Line by line, repeat the material below exactly and leave the images out.

> _MATERIAL PROVIDED_:
---*---

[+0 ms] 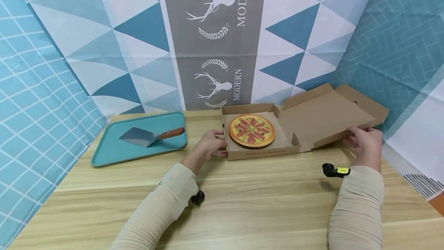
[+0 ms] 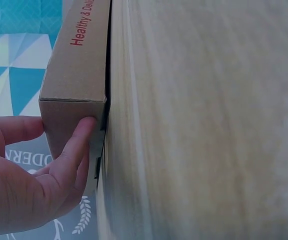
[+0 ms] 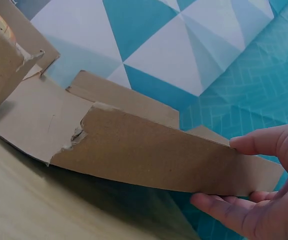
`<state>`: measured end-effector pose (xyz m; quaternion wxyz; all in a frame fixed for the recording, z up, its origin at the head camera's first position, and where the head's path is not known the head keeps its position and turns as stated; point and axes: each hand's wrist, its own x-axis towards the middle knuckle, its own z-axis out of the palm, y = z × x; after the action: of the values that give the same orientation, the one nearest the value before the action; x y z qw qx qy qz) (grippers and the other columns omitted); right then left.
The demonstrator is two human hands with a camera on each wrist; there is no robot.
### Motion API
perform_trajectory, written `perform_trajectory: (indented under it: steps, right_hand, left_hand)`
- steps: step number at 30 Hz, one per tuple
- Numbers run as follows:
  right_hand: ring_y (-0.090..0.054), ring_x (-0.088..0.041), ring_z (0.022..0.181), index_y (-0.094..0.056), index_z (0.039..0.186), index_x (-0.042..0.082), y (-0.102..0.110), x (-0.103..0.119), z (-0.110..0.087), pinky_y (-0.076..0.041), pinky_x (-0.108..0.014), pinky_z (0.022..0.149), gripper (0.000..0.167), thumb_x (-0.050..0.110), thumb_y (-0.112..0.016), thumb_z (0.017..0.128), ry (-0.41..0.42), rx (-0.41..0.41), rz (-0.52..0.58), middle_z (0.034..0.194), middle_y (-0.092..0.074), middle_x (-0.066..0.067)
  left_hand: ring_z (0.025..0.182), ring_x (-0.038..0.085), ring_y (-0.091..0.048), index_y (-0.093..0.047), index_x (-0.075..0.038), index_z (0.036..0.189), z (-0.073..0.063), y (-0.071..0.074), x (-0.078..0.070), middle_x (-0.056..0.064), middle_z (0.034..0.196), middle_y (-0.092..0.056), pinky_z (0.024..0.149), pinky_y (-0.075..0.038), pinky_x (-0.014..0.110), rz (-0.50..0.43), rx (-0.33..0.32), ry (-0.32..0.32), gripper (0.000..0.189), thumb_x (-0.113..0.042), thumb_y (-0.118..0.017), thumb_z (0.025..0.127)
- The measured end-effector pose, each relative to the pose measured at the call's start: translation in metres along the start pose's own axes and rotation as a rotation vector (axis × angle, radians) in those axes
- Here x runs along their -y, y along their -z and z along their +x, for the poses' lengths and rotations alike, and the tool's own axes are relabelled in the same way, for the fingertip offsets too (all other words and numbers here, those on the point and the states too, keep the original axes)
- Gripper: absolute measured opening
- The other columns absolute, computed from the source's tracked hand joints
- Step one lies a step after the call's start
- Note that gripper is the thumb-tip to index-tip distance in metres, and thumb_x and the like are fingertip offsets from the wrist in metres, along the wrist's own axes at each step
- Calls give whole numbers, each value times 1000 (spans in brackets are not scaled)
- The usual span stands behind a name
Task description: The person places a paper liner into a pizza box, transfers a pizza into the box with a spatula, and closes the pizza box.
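An open cardboard pizza box (image 1: 263,152) stands near the back of the table, with a round topped pizza (image 1: 252,130) on a paper liner inside. My left hand (image 1: 210,144) is at the box's left side. In the left wrist view its index finger presses the side wall and its thumb touches the top edge. My right hand (image 1: 365,142) pinches the front side flap of the box lid (image 1: 322,117), thumb above and fingers below. The lid is folded out to the right, its far end raised over the table. Torn cardboard shows near the hinge.
Left of the box lies a teal tray (image 1: 104,159). A pizza server (image 1: 140,137) with a wooden handle rests in it. Patterned cloth (image 1: 138,49) hangs close behind the box, and a blue sheet (image 1: 412,68) stands at the right beside the lid.
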<state>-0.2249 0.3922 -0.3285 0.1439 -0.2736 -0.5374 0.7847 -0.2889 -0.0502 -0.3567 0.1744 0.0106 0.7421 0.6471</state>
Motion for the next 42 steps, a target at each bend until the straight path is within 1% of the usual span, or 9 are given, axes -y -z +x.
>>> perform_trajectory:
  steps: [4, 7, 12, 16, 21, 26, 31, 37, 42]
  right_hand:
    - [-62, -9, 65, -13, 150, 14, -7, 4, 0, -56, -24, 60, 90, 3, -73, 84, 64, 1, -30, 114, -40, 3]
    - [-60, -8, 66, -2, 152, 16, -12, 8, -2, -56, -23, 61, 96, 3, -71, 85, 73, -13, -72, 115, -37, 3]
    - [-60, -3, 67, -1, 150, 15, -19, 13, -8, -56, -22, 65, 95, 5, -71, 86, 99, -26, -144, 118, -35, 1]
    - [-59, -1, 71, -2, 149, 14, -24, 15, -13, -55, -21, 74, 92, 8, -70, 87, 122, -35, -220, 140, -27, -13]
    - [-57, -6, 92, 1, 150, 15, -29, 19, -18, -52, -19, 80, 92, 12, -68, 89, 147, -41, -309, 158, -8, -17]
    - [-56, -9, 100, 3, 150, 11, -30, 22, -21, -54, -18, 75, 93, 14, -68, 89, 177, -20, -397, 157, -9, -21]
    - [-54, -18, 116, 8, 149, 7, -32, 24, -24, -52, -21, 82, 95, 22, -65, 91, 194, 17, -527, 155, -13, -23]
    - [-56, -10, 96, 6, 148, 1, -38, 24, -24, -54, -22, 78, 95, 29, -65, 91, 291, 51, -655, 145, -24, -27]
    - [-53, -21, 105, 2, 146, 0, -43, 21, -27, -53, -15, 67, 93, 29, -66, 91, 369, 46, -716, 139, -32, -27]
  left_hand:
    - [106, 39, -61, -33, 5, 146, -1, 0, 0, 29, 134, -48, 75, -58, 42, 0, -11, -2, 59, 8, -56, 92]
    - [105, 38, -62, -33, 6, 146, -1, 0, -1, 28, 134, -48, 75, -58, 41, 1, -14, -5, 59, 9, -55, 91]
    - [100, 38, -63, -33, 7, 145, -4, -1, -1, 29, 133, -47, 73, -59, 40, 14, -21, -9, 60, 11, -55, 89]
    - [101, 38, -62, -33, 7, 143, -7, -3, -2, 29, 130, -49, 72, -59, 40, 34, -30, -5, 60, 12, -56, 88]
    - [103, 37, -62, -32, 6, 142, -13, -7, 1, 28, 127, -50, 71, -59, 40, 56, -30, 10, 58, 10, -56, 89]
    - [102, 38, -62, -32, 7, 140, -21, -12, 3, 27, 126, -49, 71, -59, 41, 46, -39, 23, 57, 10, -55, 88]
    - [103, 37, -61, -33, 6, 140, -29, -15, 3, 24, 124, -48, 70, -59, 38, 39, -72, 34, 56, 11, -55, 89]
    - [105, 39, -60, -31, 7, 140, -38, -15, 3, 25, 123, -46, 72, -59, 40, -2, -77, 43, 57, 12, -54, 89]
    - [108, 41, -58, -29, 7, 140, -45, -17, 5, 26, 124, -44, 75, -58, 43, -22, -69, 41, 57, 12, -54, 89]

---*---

> _SOLUTION TO THE PROBLEM_:
[+0 ms] 
[+0 ms] 
[+0 ms] 
`<state>`: measured end-effector pose (xyz m; quaternion wxyz; all in a frame fixed for the recording, z up, its origin at the head camera's first position, and where the head's path is not known the head keeps its position and turns as stated; point and axes: each hand's wrist, its own x-axis towards the middle knuckle, its own z-axis out of the palm, y = z × x; after the action: of the values that give the same orientation, the one nearest the value before the action; x y z qw qx qy qz) (grippers and the other columns omitted); right then left.
The demonstrator is two human hands with a camera on each wrist; there is no robot.
### Motion API
perform_trajectory, written `perform_trajectory: (indented under it: steps, right_hand, left_hand)`
- steps: step number at 30 Hz, one per tuple
- Numbers run as follows:
  right_hand: ring_y (-0.090..0.054), ring_x (-0.088..0.041), ring_z (0.022..0.181), index_y (-0.094..0.056), index_z (0.039..0.186), index_x (-0.042..0.082), y (-0.102..0.110), x (-0.103..0.119), z (-0.110..0.087), pinky_y (-0.076..0.041), pinky_x (-0.108..0.014), pinky_z (0.022..0.149), gripper (0.000..0.167), thumb_x (-0.050..0.110), thumb_y (-0.112..0.016), thumb_z (0.017..0.128), ry (-0.41..0.42), rx (-0.41..0.41), rz (-0.52..0.58), middle_z (0.034..0.194), middle_y (-0.092..0.074), middle_x (-0.066..0.067)
  left_hand: ring_z (0.025..0.182), ring_x (-0.038..0.085), ring_y (-0.091..0.048), index_y (-0.093..0.047), index_x (-0.075..0.038), index_z (0.036..0.189), z (-0.073..0.063), y (-0.071..0.074), x (-0.078..0.070), middle_x (-0.056..0.064), middle_z (0.034..0.196), middle_y (-0.092..0.056), pinky_z (0.024..0.149), pinky_y (-0.075..0.038), pinky_x (-0.014..0.110), rz (-0.50..0.43), rx (-0.33..0.32), ry (-0.32..0.32), gripper (0.000..0.189), thumb_x (-0.113..0.042), thumb_y (-0.118..0.017), thumb_z (0.025..0.127)
- The measured end-effector pose, each relative to the pose measured at the call's start: translation in metres along the start pose's own axes and rotation as a rotation vector (axis × angle, radians) in those axes
- Here x runs along their -y, y along their -z and z along their +x, for the poses' lengths and rotations alike, and the tool's own axes are relabelled in the same way, for the fingertip offsets too (all other words and numbers here, those on the point and the states too, keep the original axes)
- Gripper: absolute measured opening
- The other columns absolute, computed from the source's tracked hand joints
- Step one lies a step after the call's start
- Note that gripper is the thumb-tip to index-tip distance in metres, and thumb_x and the like are fingertip offsets from the wrist in metres, along the wrist's own axes at each step
- Calls give whole numbers, each value times 1000 (spans in brackets are not scaled)
- The usual span stands behind a name
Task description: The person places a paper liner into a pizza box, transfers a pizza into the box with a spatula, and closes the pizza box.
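An open cardboard pizza box (image 1: 263,152) stands near the back of the table, with a round topped pizza (image 1: 252,130) on a paper liner inside. My left hand (image 1: 210,144) is at the box's left side. In the left wrist view its index finger presses the side wall and its thumb touches the top edge. My right hand (image 1: 365,142) pinches the front side flap of the box lid (image 1: 322,117), thumb above and fingers below. The lid is folded out to the right, its far end raised over the table. Torn cardboard shows near the hinge.
Left of the box lies a teal tray (image 1: 104,159). A pizza server (image 1: 140,137) with a wooden handle rests in it. Patterned cloth (image 1: 138,49) hangs close behind the box, and a blue sheet (image 1: 412,68) stands at the right beside the lid.
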<state>-0.2249 0.3922 -0.3285 0.1439 -0.2736 -0.5374 0.7847 -0.2889 -0.0502 -0.3567 0.1744 0.0106 0.7421 0.6471</state>
Motion for the next 42 steps, a target at each bend until the straight path is within 1% of the usual span, or 9 are given, axes -y -z +x.
>>> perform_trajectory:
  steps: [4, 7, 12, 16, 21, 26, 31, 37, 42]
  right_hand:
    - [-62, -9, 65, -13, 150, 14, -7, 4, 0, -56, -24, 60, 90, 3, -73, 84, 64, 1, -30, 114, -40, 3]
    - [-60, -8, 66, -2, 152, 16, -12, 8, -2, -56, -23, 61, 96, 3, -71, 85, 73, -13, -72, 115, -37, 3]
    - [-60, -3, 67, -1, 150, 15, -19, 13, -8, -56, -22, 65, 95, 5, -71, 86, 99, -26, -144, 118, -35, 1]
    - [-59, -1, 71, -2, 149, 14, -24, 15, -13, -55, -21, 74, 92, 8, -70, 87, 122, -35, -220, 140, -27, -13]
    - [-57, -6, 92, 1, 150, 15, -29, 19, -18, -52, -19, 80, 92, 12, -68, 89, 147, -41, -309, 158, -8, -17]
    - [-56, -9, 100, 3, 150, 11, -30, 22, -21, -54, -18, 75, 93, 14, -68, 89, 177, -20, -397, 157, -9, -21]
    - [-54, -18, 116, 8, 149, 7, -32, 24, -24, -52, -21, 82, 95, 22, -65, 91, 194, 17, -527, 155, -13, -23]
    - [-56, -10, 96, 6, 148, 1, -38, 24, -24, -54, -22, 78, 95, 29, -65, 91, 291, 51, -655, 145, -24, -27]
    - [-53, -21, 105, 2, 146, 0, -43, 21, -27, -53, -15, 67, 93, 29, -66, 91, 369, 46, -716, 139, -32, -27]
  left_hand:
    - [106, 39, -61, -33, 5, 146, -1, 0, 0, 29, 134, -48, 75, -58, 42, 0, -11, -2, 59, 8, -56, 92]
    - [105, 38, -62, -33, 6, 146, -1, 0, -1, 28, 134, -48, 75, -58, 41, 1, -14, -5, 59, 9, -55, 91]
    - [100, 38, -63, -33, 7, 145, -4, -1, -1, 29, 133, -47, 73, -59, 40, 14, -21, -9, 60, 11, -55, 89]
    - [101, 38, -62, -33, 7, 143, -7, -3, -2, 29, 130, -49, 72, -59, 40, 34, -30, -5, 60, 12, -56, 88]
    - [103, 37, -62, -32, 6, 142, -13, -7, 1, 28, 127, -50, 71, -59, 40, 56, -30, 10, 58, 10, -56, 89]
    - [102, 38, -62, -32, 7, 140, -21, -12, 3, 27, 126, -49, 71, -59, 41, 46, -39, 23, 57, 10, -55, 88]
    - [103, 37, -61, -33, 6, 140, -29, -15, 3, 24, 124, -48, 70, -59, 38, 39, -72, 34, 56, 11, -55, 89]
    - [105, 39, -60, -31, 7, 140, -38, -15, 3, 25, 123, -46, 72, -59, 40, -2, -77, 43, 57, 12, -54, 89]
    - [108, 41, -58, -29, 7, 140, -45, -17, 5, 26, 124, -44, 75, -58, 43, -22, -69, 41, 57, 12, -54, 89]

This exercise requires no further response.